### Work instructions
Could you give back the listing below exactly, every line included?

====== Source material

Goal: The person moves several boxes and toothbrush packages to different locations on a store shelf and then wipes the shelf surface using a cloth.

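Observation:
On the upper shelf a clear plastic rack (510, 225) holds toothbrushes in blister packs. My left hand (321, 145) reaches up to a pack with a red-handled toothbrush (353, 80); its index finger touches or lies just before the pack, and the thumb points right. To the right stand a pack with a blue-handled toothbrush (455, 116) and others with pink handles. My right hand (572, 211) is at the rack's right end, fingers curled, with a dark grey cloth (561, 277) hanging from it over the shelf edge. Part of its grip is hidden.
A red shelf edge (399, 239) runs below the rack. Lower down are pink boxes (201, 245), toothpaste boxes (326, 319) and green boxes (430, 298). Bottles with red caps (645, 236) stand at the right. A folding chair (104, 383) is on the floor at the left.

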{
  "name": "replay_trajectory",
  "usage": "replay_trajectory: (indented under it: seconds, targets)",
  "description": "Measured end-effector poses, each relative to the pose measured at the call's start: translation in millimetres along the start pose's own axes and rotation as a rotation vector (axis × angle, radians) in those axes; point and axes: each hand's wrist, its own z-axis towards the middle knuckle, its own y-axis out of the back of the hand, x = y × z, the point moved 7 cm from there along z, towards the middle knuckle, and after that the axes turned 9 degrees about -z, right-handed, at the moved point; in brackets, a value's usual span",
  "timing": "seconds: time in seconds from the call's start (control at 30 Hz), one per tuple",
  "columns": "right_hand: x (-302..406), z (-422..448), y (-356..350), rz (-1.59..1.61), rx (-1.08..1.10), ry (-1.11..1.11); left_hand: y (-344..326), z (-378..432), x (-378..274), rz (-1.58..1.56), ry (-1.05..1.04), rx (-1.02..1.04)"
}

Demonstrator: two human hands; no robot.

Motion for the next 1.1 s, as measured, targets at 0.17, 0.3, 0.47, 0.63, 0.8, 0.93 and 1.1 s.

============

### Response for this exercise
Goal: The person moves several boxes and toothbrush packages to different locations on a store shelf and then wipes the shelf surface using a cloth.

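Observation:
On the upper shelf a clear plastic rack (510, 225) holds toothbrushes in blister packs. My left hand (321, 145) reaches up to a pack with a red-handled toothbrush (353, 80); its index finger touches or lies just before the pack, and the thumb points right. To the right stand a pack with a blue-handled toothbrush (455, 116) and others with pink handles. My right hand (572, 211) is at the rack's right end, fingers curled, with a dark grey cloth (561, 277) hanging from it over the shelf edge. Part of its grip is hidden.
A red shelf edge (399, 239) runs below the rack. Lower down are pink boxes (201, 245), toothpaste boxes (326, 319) and green boxes (430, 298). Bottles with red caps (645, 236) stand at the right. A folding chair (104, 383) is on the floor at the left.
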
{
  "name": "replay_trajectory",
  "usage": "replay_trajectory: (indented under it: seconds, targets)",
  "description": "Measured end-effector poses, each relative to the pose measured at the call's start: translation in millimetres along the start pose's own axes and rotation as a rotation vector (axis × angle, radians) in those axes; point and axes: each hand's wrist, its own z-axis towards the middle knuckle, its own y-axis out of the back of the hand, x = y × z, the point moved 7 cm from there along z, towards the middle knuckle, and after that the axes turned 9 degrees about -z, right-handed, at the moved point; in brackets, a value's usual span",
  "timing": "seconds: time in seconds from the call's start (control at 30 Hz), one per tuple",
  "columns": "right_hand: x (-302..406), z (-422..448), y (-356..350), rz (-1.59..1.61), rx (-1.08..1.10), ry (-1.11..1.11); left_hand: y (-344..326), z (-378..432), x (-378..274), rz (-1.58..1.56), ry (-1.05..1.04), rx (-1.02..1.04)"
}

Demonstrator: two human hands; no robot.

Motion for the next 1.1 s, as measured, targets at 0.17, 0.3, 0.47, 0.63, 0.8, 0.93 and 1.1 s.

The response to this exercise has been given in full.